--- DATA TO EXAMINE Enclosed Below ---

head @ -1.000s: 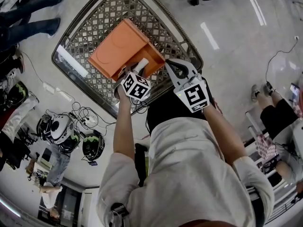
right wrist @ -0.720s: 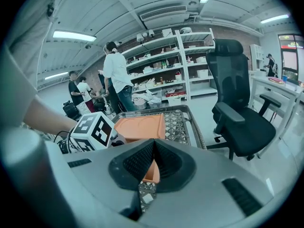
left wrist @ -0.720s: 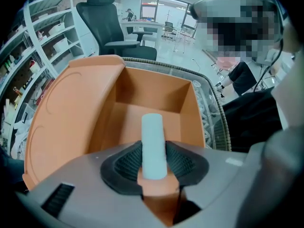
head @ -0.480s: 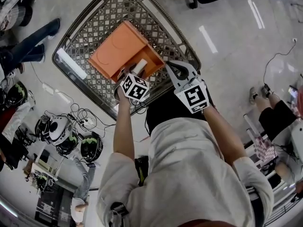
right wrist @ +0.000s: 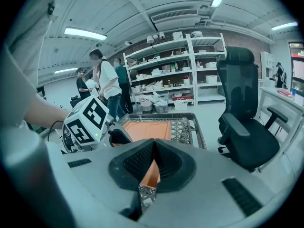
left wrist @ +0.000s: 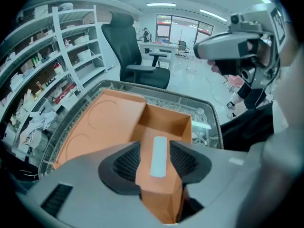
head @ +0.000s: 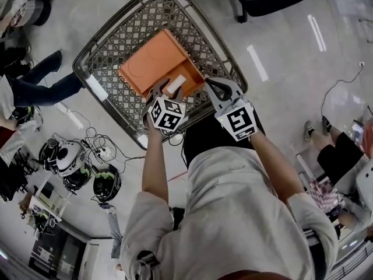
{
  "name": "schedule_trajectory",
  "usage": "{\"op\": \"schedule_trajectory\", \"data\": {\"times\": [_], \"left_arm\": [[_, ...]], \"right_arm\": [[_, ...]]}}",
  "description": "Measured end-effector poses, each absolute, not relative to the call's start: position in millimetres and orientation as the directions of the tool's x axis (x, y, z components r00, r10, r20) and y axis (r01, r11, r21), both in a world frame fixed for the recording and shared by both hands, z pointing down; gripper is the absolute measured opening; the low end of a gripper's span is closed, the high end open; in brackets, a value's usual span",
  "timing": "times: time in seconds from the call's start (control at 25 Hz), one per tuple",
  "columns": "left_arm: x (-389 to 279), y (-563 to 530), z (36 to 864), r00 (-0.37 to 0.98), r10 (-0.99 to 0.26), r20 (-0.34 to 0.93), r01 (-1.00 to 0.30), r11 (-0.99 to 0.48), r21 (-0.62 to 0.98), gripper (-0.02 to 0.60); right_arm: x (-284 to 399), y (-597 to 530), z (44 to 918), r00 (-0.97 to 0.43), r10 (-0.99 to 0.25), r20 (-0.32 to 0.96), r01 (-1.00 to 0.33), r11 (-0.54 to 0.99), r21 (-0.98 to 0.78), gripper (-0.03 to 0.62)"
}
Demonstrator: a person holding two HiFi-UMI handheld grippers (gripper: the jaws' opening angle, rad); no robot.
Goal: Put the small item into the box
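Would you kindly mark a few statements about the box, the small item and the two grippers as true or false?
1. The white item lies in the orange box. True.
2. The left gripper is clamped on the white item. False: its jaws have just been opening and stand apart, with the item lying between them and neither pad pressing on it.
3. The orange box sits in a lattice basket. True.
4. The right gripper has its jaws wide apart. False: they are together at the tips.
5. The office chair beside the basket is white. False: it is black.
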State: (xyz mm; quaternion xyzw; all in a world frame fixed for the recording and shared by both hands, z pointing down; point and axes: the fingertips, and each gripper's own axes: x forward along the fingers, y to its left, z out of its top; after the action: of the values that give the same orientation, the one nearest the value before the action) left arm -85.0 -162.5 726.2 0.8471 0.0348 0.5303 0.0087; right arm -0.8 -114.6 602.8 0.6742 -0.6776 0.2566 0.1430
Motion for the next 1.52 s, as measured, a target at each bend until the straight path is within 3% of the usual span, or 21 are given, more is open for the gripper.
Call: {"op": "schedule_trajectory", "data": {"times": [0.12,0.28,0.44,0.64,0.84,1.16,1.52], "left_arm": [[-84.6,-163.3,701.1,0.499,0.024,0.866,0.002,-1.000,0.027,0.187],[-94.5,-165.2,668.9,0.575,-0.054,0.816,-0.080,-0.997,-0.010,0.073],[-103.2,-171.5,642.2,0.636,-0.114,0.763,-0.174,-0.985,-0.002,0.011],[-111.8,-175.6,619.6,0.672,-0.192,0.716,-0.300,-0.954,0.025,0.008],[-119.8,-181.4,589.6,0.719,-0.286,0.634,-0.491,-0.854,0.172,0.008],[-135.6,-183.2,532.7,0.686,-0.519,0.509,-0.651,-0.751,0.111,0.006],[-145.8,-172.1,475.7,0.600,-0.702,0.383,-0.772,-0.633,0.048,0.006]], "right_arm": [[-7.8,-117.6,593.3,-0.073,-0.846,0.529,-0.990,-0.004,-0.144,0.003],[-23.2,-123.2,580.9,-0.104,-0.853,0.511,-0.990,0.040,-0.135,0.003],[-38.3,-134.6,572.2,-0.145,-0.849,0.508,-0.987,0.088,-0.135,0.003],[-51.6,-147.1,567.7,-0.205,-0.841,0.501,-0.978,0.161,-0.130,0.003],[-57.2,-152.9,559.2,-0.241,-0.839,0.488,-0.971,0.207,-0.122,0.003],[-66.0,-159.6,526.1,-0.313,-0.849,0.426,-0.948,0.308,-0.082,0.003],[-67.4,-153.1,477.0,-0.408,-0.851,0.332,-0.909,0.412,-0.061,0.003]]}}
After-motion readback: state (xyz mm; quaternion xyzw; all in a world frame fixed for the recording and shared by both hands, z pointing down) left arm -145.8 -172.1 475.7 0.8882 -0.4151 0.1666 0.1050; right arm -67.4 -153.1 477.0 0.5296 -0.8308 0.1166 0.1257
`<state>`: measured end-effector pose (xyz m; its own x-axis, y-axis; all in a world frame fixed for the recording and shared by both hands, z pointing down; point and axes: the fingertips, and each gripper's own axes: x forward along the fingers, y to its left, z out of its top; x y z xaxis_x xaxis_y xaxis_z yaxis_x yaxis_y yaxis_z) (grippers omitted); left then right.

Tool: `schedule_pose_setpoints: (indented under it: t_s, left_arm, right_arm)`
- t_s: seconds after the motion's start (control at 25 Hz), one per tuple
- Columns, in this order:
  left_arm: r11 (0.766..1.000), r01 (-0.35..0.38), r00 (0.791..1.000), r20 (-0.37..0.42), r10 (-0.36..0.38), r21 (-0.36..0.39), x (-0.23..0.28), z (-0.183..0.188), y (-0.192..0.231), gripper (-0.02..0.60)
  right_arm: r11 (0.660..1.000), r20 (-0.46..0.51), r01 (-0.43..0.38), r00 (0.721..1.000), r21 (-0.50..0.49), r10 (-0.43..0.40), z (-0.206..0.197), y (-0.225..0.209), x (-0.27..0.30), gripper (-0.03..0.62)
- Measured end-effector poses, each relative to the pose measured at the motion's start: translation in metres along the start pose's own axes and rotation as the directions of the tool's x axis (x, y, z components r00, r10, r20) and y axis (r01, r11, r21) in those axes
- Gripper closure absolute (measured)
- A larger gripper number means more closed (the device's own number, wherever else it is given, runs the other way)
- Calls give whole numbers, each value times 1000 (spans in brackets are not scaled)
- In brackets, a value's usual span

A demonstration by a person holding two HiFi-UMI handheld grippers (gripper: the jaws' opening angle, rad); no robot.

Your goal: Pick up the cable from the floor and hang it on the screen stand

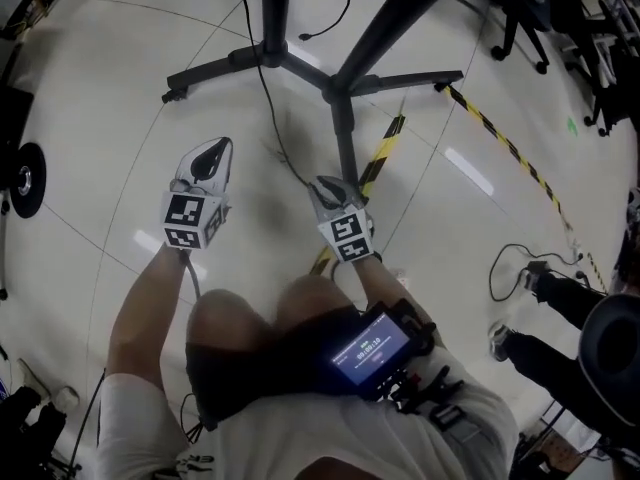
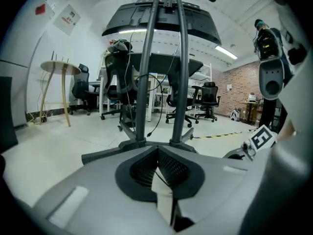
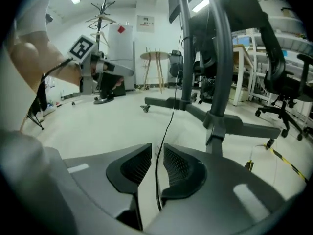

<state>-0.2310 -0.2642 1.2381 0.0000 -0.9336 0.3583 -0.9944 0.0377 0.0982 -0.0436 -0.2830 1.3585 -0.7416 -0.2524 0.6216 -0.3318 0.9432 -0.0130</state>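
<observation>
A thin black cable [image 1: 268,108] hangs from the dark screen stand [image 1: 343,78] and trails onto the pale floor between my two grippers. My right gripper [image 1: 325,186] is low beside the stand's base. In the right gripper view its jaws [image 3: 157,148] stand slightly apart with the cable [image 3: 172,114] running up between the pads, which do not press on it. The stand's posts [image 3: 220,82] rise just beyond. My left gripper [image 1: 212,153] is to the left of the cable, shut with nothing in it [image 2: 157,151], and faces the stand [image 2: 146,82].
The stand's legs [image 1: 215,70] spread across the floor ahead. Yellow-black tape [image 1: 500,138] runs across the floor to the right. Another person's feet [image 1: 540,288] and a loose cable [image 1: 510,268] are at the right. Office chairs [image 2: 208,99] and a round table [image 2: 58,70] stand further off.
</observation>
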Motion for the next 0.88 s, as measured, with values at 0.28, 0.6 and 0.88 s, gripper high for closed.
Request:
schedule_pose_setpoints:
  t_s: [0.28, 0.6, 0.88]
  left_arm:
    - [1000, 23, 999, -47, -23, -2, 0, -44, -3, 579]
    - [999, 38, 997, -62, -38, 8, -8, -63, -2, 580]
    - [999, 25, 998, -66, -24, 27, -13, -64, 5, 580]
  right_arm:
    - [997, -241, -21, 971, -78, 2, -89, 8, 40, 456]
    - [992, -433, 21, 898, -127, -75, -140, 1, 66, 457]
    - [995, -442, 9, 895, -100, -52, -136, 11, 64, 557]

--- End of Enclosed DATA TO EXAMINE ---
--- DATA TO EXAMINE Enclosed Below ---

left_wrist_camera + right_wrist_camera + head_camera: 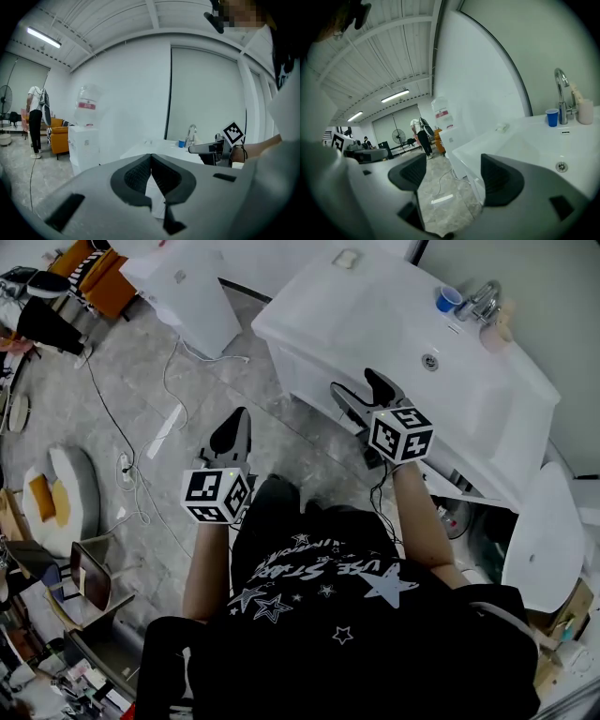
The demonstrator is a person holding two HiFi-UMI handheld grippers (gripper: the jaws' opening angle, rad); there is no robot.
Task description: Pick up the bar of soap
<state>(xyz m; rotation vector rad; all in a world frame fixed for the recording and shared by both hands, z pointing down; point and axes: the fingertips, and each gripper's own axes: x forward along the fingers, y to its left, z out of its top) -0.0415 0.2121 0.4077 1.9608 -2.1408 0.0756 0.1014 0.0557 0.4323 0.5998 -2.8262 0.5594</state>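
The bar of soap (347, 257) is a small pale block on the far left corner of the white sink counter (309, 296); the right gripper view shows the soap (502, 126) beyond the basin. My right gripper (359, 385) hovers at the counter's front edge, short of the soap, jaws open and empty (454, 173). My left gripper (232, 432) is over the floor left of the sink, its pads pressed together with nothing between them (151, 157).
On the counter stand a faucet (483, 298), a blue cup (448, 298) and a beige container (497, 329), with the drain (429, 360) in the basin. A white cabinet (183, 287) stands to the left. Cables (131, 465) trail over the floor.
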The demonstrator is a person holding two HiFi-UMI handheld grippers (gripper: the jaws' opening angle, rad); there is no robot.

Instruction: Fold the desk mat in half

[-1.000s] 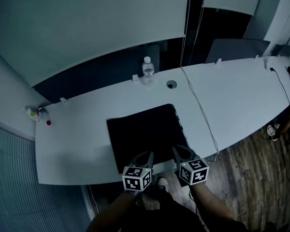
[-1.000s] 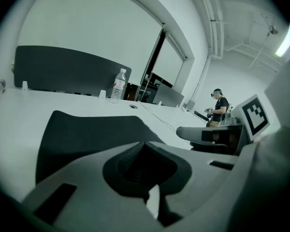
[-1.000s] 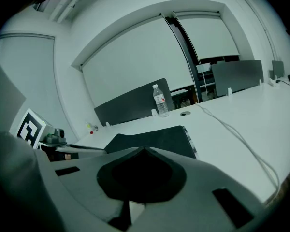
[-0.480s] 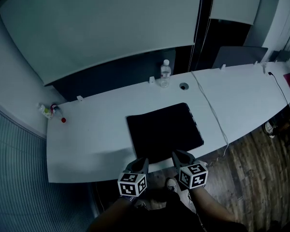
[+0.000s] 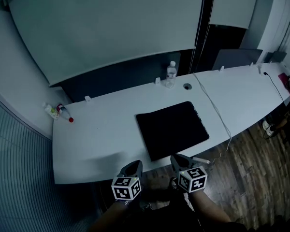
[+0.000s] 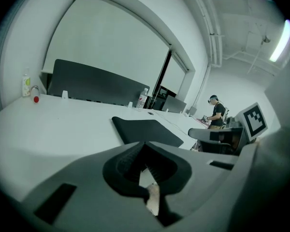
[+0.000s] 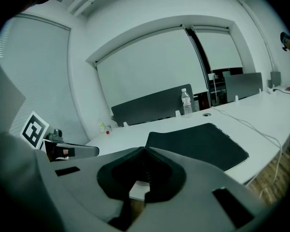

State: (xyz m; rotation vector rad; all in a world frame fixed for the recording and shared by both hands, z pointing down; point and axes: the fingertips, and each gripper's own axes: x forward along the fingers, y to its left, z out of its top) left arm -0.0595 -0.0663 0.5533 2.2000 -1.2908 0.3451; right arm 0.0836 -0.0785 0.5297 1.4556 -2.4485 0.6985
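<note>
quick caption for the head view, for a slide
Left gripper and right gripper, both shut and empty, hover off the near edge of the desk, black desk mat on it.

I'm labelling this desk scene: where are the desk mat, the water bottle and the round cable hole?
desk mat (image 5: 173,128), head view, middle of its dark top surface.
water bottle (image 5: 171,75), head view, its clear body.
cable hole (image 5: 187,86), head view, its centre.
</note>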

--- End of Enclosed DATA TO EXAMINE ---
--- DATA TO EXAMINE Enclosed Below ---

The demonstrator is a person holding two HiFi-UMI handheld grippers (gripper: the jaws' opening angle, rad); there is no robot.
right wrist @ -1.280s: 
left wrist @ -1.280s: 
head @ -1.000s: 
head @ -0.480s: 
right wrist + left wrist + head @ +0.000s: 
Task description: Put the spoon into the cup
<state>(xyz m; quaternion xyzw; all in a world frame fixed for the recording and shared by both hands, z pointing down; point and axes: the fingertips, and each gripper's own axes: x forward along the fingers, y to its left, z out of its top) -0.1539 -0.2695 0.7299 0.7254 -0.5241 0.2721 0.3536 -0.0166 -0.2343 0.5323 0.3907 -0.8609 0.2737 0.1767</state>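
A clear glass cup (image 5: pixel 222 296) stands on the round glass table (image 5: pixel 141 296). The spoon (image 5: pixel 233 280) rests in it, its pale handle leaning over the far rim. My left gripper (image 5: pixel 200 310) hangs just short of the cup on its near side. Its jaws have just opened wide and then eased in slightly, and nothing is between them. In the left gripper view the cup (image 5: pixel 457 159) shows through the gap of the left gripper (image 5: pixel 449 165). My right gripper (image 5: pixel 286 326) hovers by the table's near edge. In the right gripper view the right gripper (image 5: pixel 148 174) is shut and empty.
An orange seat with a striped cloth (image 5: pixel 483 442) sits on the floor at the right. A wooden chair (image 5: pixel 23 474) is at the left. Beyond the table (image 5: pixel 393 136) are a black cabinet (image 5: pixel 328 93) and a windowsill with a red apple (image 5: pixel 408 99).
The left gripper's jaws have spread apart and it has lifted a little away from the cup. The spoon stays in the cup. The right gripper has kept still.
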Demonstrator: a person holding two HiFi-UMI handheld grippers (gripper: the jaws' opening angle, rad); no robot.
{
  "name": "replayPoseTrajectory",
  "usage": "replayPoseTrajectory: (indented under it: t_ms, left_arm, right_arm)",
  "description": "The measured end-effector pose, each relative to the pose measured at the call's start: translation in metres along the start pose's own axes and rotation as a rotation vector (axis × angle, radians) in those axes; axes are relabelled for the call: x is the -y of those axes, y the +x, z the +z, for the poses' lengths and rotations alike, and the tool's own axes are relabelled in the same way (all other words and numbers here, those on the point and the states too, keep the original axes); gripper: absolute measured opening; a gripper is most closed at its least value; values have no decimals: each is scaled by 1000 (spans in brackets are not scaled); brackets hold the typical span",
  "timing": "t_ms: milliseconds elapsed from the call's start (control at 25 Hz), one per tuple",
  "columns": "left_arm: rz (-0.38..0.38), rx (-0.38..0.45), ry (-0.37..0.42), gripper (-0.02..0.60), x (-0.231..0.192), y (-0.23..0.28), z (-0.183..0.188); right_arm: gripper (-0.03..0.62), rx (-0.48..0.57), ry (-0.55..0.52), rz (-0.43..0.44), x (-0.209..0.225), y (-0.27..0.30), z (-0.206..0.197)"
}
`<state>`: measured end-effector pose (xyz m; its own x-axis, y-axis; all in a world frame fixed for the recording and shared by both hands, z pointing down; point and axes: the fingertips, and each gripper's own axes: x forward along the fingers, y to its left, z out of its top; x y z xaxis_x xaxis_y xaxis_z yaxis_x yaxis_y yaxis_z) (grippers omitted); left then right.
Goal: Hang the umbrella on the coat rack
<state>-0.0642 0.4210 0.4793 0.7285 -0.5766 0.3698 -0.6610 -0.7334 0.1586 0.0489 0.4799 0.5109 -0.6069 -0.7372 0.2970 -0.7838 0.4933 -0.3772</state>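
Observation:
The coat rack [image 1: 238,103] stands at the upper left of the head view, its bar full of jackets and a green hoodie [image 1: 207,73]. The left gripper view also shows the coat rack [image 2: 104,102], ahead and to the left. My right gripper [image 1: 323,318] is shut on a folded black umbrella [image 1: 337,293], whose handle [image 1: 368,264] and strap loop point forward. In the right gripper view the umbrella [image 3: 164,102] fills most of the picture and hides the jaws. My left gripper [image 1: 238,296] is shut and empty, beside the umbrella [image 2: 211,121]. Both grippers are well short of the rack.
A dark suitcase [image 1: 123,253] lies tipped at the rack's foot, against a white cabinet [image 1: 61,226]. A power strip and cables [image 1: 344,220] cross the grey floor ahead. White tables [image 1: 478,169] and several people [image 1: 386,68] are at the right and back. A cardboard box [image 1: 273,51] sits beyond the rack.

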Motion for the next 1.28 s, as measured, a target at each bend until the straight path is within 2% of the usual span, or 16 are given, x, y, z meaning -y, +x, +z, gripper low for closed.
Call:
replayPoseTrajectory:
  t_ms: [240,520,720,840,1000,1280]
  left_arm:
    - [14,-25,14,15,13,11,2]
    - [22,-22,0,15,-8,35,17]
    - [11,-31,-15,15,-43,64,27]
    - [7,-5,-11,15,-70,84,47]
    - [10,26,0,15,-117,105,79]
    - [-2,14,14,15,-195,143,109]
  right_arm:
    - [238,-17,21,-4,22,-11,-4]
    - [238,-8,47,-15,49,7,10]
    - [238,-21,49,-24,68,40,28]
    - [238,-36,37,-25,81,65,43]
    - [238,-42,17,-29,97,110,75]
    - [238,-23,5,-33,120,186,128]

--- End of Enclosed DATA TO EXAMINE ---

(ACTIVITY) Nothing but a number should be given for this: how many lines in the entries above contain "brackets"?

(ANSWER BOX) 4